| Problem to work on |
Scan the listing below. Return every line containing the string "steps".
+-------+
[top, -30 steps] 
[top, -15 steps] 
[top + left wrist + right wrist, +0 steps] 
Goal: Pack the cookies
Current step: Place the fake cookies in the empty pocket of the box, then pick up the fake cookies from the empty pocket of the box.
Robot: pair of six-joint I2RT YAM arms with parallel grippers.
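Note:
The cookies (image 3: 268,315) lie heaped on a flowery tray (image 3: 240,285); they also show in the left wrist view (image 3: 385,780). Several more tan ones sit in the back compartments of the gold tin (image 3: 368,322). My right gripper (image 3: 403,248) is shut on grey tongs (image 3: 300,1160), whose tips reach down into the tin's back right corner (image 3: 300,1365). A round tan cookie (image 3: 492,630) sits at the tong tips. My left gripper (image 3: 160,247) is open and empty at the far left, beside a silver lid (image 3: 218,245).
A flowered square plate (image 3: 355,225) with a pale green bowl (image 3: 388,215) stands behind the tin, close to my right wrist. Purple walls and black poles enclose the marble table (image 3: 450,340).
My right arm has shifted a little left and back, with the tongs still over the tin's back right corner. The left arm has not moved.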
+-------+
| Response for this exercise |
[top, -30 steps] 
[top, -15 steps] 
[top + left wrist + right wrist, +0 steps] 

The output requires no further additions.